June 15, 1962: Returned to the Cleveland Indians by the New York Mets following previous purchase.
Man. That’s tough to beat, especially since the team, the 1962 New York Mets, that preferred the absence of Harry Chiti to the presence of Harry Chiti is often celebrated as the worst team in the history of major league baseball. Add to that the fact that Harry Chiti had earlier in his career been a player to be named later in a deal to a team, the New York Yankees, that stashed him like a stack of old magazines in the cellar of the minor leagues for a couple years before allowing him to be scavenged in the Rule V draft by the awful 1957 Kansas City A’s, and I think we may be talking about the Babe Ruth of players to be named later.
However, I believe Mario Guerrero also deserves consideration. I realize I have a personal bias in this matter, as I derived comfort throughout my often solitary childhood from the near-continuous, albeit transitory, presence of Mario Guerrero. But it has become clear to me in retrospect that Mario Guerrero’s continuous presence at my side was haunted every step of the way by the specter of the player to be named later. Guerrero, shown here in his 1976 card, had been traded from the Red Sox to the Cardinals before the previously considered Mario Guerrero card, from 1975, ever reached my hands. He did not come to the Cardinals as the player to be named later, but was instead traded straight up for a player to be named later.

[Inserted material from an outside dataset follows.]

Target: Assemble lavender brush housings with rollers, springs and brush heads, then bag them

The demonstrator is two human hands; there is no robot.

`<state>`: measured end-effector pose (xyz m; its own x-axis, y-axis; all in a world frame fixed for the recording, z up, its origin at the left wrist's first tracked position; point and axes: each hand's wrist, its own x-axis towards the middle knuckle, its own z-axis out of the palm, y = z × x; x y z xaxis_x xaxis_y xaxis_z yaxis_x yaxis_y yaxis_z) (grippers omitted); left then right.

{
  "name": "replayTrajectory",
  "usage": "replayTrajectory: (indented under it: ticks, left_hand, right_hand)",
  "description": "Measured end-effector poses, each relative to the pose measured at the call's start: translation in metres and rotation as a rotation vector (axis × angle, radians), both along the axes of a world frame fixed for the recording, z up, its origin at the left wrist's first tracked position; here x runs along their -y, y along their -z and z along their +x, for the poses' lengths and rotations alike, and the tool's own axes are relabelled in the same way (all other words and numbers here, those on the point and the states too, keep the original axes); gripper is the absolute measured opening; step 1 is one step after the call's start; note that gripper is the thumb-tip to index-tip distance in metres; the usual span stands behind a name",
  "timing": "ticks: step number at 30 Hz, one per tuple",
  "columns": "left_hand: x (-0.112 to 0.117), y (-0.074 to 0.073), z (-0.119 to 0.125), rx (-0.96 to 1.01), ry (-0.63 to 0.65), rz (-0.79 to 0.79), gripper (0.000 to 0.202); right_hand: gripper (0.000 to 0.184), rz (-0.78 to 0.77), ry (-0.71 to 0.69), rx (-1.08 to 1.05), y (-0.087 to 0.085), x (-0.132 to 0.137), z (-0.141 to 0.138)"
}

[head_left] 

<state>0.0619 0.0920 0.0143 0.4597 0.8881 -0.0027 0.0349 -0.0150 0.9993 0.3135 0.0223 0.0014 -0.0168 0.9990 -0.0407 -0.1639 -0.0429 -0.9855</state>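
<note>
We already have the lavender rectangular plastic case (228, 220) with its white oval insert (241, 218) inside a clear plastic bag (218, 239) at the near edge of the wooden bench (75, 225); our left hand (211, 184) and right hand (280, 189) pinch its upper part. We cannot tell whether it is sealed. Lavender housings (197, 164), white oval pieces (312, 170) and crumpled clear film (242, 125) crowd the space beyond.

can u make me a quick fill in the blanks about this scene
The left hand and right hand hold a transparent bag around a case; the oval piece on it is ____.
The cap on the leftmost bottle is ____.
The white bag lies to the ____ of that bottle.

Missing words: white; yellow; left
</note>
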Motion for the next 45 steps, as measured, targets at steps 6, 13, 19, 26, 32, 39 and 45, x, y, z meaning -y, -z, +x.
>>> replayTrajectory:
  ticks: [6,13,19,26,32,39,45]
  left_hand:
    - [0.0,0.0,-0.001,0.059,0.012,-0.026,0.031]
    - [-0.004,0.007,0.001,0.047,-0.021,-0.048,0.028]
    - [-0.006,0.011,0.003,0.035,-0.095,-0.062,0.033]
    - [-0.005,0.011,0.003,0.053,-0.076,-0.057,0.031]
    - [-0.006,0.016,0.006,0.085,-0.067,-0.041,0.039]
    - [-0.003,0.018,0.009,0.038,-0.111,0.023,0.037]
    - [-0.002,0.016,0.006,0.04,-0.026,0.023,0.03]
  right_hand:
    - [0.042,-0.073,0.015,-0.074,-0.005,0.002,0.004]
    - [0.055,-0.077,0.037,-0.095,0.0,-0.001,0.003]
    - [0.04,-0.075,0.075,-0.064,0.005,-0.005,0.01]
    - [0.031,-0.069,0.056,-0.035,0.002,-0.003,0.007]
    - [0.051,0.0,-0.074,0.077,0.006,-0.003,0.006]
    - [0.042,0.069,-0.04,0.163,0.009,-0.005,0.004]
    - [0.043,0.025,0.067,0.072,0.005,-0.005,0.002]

I find this somewhat chilling. You see, the player to be named later clause is generally added to a deal with other principles, other named players going back and forth between teams, but in this case there were no other principles. There was only Mario Guerrero, who though seemingly a useful, spirited reserve was offered to the Cardinals for nobody. Here, take him, the Red Sox said. Just take him. Maybe later sometime you can send us somebody. Or not. Whatever. We don’t really care.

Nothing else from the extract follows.